# [TASK STATEMENT]
Word for word, transcribe the material below from its first line to the line with "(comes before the", both included.

──────── DATA FOR PROCESSING ────────

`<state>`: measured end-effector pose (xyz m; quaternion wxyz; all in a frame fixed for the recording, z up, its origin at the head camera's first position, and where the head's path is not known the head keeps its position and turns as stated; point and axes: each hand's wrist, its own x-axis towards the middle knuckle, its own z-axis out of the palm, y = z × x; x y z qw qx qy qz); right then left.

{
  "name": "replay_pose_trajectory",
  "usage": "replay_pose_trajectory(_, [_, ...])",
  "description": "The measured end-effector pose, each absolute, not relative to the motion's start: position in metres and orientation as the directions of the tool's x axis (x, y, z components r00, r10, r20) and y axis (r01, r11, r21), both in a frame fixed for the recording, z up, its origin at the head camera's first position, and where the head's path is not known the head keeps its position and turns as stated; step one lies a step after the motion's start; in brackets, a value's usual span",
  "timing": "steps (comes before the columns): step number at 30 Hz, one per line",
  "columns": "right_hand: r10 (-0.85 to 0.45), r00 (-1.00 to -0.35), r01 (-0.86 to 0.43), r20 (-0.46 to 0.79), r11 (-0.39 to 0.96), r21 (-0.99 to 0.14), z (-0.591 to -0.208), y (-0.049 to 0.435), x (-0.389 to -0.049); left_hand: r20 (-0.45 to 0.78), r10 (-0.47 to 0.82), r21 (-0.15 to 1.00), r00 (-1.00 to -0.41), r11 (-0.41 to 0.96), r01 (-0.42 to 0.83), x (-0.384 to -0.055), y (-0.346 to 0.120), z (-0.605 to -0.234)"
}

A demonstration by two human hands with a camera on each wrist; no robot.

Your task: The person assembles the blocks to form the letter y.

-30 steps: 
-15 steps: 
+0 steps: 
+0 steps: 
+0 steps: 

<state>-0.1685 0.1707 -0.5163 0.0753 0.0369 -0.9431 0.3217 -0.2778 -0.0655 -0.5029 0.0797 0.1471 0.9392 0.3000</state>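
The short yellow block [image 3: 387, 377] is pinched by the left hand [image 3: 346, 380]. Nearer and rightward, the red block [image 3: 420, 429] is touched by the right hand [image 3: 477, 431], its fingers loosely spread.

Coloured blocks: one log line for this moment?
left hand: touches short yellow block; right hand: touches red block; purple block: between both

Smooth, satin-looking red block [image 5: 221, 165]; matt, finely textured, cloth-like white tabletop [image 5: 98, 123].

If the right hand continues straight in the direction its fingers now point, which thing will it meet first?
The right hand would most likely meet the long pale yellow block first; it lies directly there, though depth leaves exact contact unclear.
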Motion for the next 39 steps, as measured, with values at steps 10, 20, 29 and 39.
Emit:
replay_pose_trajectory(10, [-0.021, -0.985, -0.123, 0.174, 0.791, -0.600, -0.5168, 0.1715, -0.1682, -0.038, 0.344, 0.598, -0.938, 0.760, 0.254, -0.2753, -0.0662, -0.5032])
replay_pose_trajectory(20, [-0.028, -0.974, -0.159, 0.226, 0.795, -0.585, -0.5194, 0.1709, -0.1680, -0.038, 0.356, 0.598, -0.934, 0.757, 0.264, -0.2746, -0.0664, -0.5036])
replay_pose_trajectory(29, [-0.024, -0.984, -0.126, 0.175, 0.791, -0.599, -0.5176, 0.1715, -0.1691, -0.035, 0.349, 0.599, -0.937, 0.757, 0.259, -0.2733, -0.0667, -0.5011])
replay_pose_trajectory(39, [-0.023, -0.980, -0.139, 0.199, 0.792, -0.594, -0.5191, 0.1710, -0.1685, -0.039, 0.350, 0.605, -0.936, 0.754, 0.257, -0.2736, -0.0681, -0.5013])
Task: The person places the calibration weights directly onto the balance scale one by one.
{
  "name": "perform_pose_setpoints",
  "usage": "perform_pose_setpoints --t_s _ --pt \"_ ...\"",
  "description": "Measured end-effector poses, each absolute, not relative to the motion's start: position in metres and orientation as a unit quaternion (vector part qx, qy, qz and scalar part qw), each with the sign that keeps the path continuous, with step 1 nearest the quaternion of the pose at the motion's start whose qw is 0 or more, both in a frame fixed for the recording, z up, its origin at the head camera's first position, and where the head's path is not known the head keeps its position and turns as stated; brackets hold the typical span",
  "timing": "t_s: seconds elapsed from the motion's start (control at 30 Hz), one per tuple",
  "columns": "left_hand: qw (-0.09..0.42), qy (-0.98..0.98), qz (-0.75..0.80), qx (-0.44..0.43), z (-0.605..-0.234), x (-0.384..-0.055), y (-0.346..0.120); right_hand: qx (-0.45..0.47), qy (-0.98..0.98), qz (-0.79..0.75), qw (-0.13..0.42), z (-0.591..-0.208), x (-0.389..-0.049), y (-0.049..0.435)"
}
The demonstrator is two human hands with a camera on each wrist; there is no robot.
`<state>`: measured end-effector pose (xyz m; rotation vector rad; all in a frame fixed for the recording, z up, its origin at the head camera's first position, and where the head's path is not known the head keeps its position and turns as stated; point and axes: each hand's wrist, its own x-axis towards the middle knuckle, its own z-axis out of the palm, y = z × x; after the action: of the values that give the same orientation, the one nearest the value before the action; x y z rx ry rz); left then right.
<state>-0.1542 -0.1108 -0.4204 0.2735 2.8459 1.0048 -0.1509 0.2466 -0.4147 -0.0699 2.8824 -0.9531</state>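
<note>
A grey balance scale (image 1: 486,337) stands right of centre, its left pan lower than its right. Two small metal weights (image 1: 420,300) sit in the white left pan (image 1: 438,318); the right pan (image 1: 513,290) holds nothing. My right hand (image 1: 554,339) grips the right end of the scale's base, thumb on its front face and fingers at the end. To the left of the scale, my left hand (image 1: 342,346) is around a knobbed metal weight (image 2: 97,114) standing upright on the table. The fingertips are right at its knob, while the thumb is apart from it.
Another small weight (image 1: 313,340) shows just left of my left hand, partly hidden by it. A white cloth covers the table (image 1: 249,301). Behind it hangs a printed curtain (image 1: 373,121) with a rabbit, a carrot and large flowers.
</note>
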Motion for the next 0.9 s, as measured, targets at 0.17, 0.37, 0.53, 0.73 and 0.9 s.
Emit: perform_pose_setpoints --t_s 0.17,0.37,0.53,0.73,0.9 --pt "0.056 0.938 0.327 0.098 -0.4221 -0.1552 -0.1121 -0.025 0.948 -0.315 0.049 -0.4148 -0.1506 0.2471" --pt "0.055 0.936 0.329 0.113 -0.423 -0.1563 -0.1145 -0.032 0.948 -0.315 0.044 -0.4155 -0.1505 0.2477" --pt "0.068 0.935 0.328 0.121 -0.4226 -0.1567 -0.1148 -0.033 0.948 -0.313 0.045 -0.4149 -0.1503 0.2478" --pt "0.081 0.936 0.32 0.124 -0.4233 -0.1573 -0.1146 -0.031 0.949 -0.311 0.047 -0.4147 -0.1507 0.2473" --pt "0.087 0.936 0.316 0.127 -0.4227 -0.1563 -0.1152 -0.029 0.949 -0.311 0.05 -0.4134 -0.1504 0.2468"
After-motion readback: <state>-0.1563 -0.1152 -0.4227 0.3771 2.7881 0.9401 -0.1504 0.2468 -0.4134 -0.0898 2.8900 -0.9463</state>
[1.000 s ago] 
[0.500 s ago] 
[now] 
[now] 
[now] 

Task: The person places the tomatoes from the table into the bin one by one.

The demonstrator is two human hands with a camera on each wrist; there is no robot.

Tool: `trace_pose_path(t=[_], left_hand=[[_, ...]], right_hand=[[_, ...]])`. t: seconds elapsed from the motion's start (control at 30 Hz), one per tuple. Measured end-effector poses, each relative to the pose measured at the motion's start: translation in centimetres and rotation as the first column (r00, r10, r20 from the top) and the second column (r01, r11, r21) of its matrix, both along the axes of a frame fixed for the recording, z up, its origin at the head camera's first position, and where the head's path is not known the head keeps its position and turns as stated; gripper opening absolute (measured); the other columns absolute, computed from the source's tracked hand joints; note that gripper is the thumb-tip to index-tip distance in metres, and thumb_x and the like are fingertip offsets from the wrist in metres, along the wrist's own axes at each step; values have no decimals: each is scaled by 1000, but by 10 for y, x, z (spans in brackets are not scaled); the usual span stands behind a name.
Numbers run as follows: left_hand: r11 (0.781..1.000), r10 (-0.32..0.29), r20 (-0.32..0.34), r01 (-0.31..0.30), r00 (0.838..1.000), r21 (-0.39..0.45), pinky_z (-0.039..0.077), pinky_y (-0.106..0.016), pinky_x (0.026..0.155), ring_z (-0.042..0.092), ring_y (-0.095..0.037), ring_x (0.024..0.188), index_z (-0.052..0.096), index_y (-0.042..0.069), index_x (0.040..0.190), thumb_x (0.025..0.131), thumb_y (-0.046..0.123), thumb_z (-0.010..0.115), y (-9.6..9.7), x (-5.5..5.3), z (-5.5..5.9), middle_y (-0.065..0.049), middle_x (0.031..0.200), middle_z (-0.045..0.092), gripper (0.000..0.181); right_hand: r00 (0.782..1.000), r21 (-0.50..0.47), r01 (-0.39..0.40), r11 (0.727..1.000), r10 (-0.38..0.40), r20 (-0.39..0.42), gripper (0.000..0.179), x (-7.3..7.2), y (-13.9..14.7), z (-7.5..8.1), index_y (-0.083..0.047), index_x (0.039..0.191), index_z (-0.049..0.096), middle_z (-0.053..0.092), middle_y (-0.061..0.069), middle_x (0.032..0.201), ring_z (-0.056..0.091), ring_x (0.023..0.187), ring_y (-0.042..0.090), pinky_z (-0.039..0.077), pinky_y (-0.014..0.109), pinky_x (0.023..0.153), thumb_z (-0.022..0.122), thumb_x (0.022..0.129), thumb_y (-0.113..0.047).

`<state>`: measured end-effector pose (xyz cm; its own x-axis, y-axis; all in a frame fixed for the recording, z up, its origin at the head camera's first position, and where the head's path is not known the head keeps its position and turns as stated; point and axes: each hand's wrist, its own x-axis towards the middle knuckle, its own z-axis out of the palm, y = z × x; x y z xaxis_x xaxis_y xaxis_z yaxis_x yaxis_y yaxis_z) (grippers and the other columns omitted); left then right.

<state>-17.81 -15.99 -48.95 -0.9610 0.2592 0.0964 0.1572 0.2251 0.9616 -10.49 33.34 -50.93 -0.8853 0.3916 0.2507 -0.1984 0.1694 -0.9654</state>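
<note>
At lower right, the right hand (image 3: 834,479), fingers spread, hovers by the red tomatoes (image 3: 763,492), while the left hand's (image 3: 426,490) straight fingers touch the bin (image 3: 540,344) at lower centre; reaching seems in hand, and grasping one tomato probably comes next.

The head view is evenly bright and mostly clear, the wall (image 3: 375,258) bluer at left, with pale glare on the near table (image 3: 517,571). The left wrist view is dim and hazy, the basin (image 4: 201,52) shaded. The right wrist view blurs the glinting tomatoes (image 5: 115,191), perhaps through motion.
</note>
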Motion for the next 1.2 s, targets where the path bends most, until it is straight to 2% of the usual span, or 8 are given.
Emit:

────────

# [OUTPUT FOR THIS TASK]
`<state>`: measured end-effector pose (xyz m; quaternion wxyz; all in a frame fixed for the recording, z up, its origin at the head camera's first position, and where the head's path is not known the head keeps its position and turns as stated; point and axes: each hand's wrist, its own x-axis towards the middle knuckle, its own z-axis out of the palm, y = z × x; x y z qw qx qy qz); right then left.

{
  "name": "replay_pose_trajectory",
  "usage": "replay_pose_trajectory(_, [_, ...])",
  "description": "The measured end-effector pose, each absolute, not relative to the motion's start: position in metres and orientation as the directions of the tool's x axis (x, y, z components r00, r10, r20) and y axis (r01, r11, r21), both in a frame fixed for the recording, z up, its origin at the head camera's first position, and where the head's path is not known the head keeps its position and turns as stated; step one lies a step after the motion's start; in brackets, a value's usual span",
  "timing": "steps (comes before the columns): step number at 30 Hz, one per line",

No more output will be given for this exercise.